Prompt: Output each line of the material exactly as it stands.

= = = = = = =

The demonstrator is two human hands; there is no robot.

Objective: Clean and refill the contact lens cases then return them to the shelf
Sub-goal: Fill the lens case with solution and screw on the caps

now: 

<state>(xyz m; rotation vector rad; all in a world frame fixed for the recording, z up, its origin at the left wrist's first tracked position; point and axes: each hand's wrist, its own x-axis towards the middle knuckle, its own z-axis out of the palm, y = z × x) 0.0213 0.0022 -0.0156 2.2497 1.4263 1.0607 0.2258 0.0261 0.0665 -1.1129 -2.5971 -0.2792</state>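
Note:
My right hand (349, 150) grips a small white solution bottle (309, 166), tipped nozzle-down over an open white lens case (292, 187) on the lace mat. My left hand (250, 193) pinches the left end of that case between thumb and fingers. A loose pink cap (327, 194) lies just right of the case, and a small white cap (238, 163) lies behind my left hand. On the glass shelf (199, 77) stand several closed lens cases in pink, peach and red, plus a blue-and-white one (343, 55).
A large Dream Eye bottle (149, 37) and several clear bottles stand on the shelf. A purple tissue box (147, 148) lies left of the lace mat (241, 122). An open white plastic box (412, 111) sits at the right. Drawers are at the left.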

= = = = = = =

Solved exercise:
The demonstrator is two human hands; there is no robot.

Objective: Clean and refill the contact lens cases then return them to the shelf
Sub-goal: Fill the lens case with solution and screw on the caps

now: 

<state>(xyz m; rotation vector rad; all in a world frame fixed for the recording, z up, its origin at the left wrist's first tracked position; point and axes: each hand's wrist, its own x-axis towards the middle knuckle, its own z-axis out of the palm, y = z × x) 0.0213 0.0022 -0.0156 2.2497 1.4263 1.0607 0.2258 0.0261 0.0665 -1.1129 -2.5971 -0.2792</state>
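Note:
My right hand (349, 150) grips a small white solution bottle (309, 166), tipped nozzle-down over an open white lens case (292, 187) on the lace mat. My left hand (250, 193) pinches the left end of that case between thumb and fingers. A loose pink cap (327, 194) lies just right of the case, and a small white cap (238, 163) lies behind my left hand. On the glass shelf (199, 77) stand several closed lens cases in pink, peach and red, plus a blue-and-white one (343, 55).
A large Dream Eye bottle (149, 37) and several clear bottles stand on the shelf. A purple tissue box (147, 148) lies left of the lace mat (241, 122). An open white plastic box (412, 111) sits at the right. Drawers are at the left.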

No more output is needed for this exercise.